Back to 25 September. It was now nearly 11 am, so too late to make the 2.05pm flight from Land's End I had booked in a panic on Saturday, but the A30 roadworks have caused so many delays that Skybus were happy to transfer me free of charge to a later flight at 3.40 pm. Twitch on! Once again there was little or no accommodation available, but, with help from friends on WhatsApp, I managed to book a Tresco Boat Services boat on to St Martin’s at 4.45pm. The flight was 20 minutes late (Tense? Me? Oh yes!), but I arrived at the quay on St Mary’s at c.4.30pm and my boat (the Cyclone) was there waiting. Excellent! We whizzed across and landed at Higher Town quay by 4.50, I legged it across the cricket pitch, and got gen about where to look from a few casual birders by the pitch. Then I bumped into a couple and their young son who had just been watching it, but it had flown off from its favoured willows just a minute or two before I got there. Scream!

I set about searching, on my own by then, and just about half an hour later, I relocated it fairly high up in an elm about 50 yards away. Only a brief, flicky view and from underneath, but I had at last seen a Parula! I spent some more time hoping it would come back to the willows again (and trying to bring my phone back to life to put out an update), but it didn't and activity quietened down after the sun went off them. Eventually I left and caught my pre-arranged 7 pm boat back to Mary’s. Straight to the Co-op for food and fags, then on to the Scillonian Club, where I bumped into Higgo and started in on several pints of Cold River cider to celebrate. I also jammed in on a speech by the CEO of Harland & Wolff about their plans to provide new ferries on the route to/from the islands, which went down well with the locals (a fast ferry doing 3 or 4 trips a day in summer sounded good to me too, though it’s unclear whether it would be running in the main birding season).

I found a spot to sleep which was at least private and dry (I'm not saying where in case I need to use it again) and settled down to an uncomfortable night, cushioned by the alcohol and the warm feeling of having finally seen my bogey bird. I still felt a little cheated though, given the outstanding views others had had until just before I got there. Still, there was always the morning.

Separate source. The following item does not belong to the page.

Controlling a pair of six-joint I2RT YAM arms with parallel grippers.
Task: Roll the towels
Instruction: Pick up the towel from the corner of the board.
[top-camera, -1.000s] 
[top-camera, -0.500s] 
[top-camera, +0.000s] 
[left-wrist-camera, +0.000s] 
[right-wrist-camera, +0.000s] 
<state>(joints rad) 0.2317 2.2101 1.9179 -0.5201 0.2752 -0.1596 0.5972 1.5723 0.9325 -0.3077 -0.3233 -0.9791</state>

Dawn broke on the Tuesday overcast and occasionally wet, but the rain cleared through quickly to leave a bright, sunny day, and I jumped on the St Mary’s Association boat that currently runs to St Martin’s at 0845 every weekday. I knew Dan Pointon and Andy Holden were on the first flight on to Mary’s but it might be tight for them to make the boat. It was – I was standing over the boatman, cajoling him to hang on just a few more minutes, but he was in the middle of casting off when I saw their shuttle bus coming down the quay. They made it, just. After landing at Lower Town quay it was a bit of a hike across the island, but it wasn’t too long of a wait at the favoured willows before we were treated to sumptuous views of the Parula. These were the views I had wanted the night before, and they were stunning! What a bird! Thirty-plus years of hurt had gone away the night before, but this was something else. 

Photo: Pete Garrity
After a while the Parula flew off into the elms, so we headed to the bakery, where Dan rapidly demolished a pasty, then fruitlessly looked for a Red-eyed Vireo seen the day before near the campsite. We were all off on a 2.30 pm flight (Dan and Andy spent less than 6 hours on the islands - very efficient twitching indeed) and my journey back home was routine, apart from a cracked windscreen due to a large stone kicked up by another car on the A30.  It didn't stop me grinning, though.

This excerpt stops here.